1. What are Apache Filters?
The Apache version 2 API was rewritten to make Apache much easier to
extend. One of the major changes was the introduction of a filter API
which allows you to write code which examines and possibly modifies the
request data flowing into the web server from the client and the response
data flowing back from the web server to the client.
This data may flow through various filters which may transform it in
various ways: insert content (eg mod_include), encrypt it (mod_ssl),
compress it (mod_deflate)
In a nutshell, Apache 2 filter framework uses same idea as Unix command
line filters: ps ax |grep "apache.*httpd" | wc -l
2. What is APR mod_sitestory.c written in ?

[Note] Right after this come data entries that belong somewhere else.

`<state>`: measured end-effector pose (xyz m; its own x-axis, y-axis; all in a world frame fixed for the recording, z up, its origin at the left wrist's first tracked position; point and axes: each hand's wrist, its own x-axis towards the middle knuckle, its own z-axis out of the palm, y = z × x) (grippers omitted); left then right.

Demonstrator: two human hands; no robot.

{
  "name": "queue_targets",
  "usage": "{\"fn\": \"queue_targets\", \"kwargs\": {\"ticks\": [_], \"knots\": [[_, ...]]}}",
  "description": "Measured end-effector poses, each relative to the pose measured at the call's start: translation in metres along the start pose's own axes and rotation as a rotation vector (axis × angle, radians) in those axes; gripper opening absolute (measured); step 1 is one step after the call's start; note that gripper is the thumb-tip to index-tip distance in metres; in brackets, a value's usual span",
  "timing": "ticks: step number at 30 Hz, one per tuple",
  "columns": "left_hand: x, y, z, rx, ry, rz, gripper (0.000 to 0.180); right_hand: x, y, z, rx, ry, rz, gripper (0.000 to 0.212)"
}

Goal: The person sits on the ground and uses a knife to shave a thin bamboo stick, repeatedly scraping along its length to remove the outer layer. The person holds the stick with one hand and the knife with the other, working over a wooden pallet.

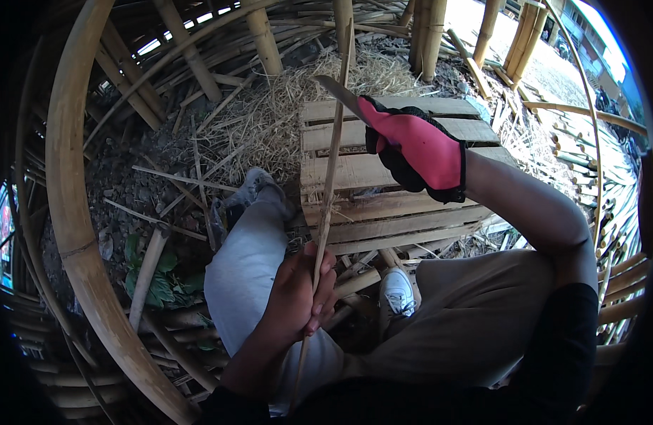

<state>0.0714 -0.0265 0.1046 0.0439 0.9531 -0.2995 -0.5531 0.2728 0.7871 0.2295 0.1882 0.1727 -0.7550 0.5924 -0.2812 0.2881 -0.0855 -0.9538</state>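
My left hand, bare, is closed around the lower part of a long thin bamboo strip. The strip runs up and away from my lap, slightly tilted, past the crate. My right hand wears a pink and black glove and is closed on a knife. Its handle is hidden in the glove. The blade points to the far left and crosses the upper part of the strip; whether it touches the strip I cannot tell. Below the right hand stands a slatted wooden crate.
A thick bamboo pole curves up along the left. Pale shavings heap behind the crate. Upright bamboo posts stand at the back. Cut bamboo pieces lie at the right. My shoe rests in front of the crate.
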Motion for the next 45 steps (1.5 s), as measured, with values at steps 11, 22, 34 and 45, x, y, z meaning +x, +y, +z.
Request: {"fn": "queue_targets", "kwargs": {"ticks": [11,22,34,45], "knots": [[0.001,-0.003,0.007,0.046,0.031,-0.016,0.045,-0.025,-0.006,0.017,-0.412,-0.236,0.028,0.04],[0.002,-0.007,0.012,0.15,0.129,0.04,0.044,-0.015,0.02,0.007,-0.695,0.004,-0.352,0.03],[0.006,-0.012,0.009,0.261,0.132,0.079,0.043,-0.03,0.04,0.061,-1.998,0.64,-0.863,0.033],[0.005,-0.025,0.014,0.483,0.185,0.065,0.042,-0.018,0.019,0.027,-1.232,-0.065,-0.404,0.033]]}}
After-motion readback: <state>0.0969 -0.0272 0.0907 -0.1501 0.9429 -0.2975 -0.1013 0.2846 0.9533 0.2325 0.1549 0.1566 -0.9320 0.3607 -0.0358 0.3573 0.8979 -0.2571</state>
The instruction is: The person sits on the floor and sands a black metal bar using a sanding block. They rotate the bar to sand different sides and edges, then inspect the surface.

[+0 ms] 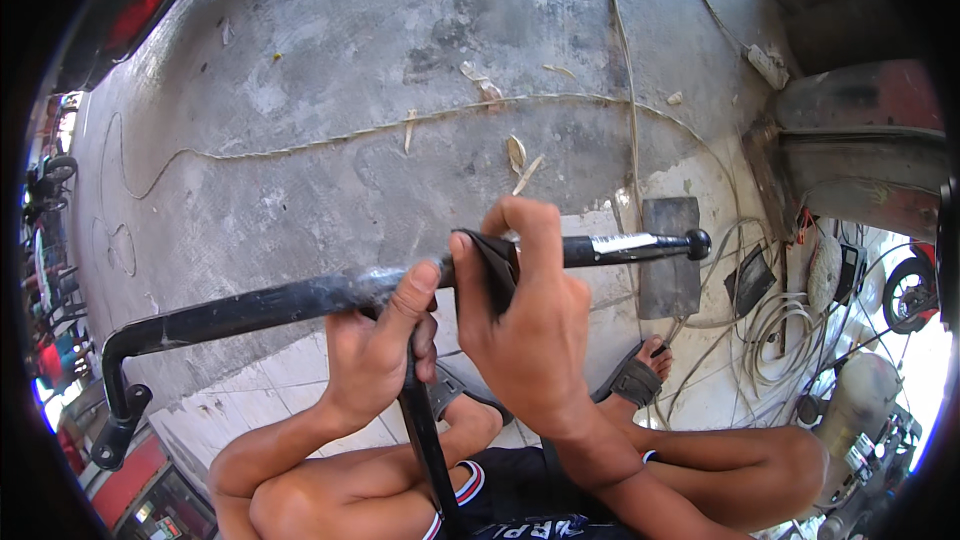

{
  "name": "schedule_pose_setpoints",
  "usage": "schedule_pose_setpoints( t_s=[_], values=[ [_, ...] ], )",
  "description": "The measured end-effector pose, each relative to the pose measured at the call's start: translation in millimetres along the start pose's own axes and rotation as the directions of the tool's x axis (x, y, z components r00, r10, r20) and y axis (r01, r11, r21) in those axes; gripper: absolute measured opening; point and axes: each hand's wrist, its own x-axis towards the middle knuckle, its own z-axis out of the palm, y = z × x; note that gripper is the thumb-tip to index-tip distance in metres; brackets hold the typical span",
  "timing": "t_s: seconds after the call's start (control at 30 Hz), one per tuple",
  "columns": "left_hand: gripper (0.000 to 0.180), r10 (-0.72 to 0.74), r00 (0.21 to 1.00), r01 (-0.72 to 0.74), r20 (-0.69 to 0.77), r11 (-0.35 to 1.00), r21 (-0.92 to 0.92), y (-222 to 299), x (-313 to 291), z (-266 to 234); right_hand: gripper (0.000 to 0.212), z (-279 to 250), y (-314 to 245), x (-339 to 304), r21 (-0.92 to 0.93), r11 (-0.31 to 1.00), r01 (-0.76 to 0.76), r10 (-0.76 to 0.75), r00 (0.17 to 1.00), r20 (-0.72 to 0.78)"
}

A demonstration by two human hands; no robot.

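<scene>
Overhead, a bent black metal bar (300,302) is gripped by the left hand (375,355) while the right hand (525,310) pinches dark sandpaper (495,265) around it above rough, stained concrete floor (350,70).

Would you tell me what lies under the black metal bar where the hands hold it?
Under the bar show the person's knees, a sandalled foot and concrete floor. The left hand and right hand, which presses a dark sheet, cover the bar's middle.
</scene>
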Motion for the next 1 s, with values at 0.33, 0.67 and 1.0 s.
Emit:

The Apache Portable Runtime (APR) and Utilities (APR-UTILS or APU) are
a pair of c libraries used by Apache daemon. The main purpose of the APR is to
provide a portable, platform-independent layer for applications. Prior to
the APR, Apache code was littered with platform-determined conditionally
compiled code, which made the code hard to read and maintain. The APR
delivers an almost totally uniform API regardless of the run time platform
by abstracting away operating system differences.
3. What does mod_sitestory do?
The mod_sitestory module is implemented as an Apache version 2 output filter. The
mod_sitestory is inserted into the chain of apache filters after a response body and
response headers are already generated. The mod_sitestory establishes a tcp/ip
socket with the SiteStory Web Archive and sends data
(request and response headers and response body) using the PUT method of the HTTP
protocol. By using chunked transfer encoding the mod_sitestory filter is able to
send data to an archive as soon as it reads the data from an output of previous
handle/filter.This means, data processing is integrated in a clean and efficient way
with the Apache chain of events.
4. What if I do not want to archive some selected directories at my Apache server?

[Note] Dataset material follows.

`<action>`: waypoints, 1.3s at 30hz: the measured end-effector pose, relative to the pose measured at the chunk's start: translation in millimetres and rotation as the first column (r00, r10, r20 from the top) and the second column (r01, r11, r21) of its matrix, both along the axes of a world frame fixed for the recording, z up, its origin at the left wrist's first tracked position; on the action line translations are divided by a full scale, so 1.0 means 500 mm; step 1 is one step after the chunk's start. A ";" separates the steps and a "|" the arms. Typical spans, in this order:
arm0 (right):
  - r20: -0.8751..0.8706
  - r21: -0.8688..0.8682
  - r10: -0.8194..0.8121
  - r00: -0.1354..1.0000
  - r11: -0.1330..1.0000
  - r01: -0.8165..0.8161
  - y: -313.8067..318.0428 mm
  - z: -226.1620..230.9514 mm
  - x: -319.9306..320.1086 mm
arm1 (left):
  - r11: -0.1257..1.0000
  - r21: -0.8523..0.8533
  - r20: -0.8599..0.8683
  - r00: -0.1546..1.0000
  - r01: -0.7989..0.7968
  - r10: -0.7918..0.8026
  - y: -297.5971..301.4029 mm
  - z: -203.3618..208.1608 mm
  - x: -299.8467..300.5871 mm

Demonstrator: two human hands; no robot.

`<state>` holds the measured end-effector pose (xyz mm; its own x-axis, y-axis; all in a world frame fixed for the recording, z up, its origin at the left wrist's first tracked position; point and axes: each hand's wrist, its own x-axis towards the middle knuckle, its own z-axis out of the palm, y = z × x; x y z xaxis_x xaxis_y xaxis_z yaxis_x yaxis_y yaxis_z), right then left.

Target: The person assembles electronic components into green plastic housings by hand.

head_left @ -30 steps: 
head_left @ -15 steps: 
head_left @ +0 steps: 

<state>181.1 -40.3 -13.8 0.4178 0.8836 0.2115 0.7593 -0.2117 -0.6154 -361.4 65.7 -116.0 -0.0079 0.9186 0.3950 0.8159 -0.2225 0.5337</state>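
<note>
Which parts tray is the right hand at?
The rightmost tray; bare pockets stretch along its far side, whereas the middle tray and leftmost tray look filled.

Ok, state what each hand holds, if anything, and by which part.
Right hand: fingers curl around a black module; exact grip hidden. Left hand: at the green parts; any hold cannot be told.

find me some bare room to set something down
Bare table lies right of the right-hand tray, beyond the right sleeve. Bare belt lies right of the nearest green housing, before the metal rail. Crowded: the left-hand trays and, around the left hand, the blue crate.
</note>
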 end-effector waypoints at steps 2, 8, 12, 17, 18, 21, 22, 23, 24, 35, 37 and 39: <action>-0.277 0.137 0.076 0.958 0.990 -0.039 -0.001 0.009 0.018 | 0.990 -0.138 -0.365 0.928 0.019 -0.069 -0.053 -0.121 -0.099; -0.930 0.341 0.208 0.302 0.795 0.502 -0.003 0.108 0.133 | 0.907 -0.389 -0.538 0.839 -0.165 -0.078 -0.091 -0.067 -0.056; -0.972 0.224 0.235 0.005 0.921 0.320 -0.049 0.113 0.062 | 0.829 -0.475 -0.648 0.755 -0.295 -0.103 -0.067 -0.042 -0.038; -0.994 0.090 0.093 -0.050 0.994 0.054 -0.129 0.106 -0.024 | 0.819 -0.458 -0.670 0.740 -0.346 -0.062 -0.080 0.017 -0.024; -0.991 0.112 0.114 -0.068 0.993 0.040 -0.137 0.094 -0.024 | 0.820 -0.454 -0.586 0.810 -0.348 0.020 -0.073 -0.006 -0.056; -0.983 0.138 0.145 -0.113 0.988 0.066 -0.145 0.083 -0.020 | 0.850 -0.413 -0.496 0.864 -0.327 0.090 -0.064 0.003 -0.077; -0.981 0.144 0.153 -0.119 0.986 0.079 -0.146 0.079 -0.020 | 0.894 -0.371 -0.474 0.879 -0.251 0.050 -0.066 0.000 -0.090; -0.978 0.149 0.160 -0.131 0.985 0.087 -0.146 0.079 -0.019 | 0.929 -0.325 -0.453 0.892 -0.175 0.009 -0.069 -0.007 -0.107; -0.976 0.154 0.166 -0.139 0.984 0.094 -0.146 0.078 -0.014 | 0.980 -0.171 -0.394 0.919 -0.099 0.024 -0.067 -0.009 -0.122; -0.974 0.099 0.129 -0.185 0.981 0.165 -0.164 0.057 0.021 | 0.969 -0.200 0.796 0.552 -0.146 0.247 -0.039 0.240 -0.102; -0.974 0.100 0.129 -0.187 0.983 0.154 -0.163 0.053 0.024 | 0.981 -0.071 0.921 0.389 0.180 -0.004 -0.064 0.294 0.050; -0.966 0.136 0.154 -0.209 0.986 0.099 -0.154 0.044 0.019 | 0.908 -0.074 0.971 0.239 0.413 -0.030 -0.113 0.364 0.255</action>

Using provided configuration options it is possible to unregister
the insertion of the mod_sitestory filter for some directories at the Apache server. To
illustarate, let us assume that an institution does not want to archive search
results pages which are served at http://<host>/search?author=bla.

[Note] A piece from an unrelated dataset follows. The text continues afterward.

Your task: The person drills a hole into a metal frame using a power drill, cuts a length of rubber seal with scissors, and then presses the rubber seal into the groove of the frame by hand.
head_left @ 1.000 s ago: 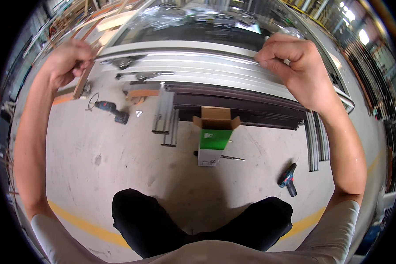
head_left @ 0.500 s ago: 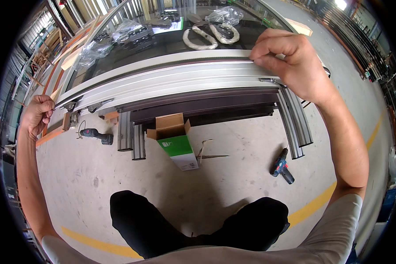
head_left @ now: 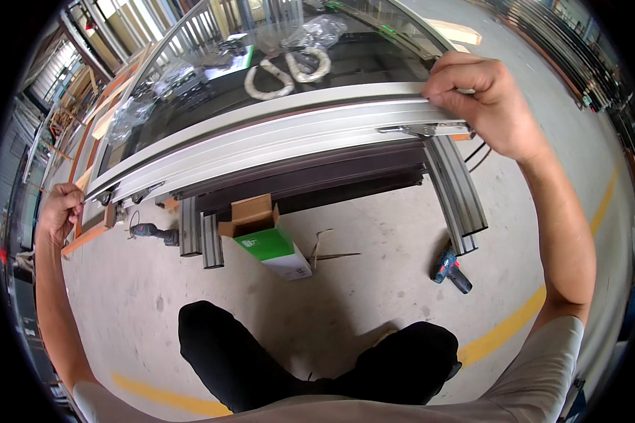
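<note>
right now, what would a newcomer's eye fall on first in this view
Likely the long silver frame edge slanting across the view, with the left hand at its left end and the right hand near its right. Below it, the open green and white box stands out on the grey floor. Two pale U-shaped pieces also catch the eye on the dark glass beyond.

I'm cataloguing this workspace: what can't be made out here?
All in the head view:
What the left hand or right hand grips: hidden by their own curled fingers.
Inner bottom of the green-and-white box: behind its near wall.
Far end of the glass panel: cut off by the top edge.
</note>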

The corresponding configuration statement at mod_sitestory module config is "
Excluded /search "
.
5. I have several virtual hosts configured on my apache server. Can I
archive just one domain?
The mod_sitestory filter can be configured per virtual hosts. If the mod_sitestory
configuration is not present in the virtual host configuration section the mod_sitestory filter is, by default, disabled for corresponding domain.
6. I want to turn off transactioanl archiving, but keep TimeGate link header to use Memento client with the IA's Wayback Archive.
You can use configuration: EnableArchiving Off
and point ArchiveTimeGate to IA TimeGate :
ArchiveTimeGate http://api.wayback.archive.org/memento/timegate/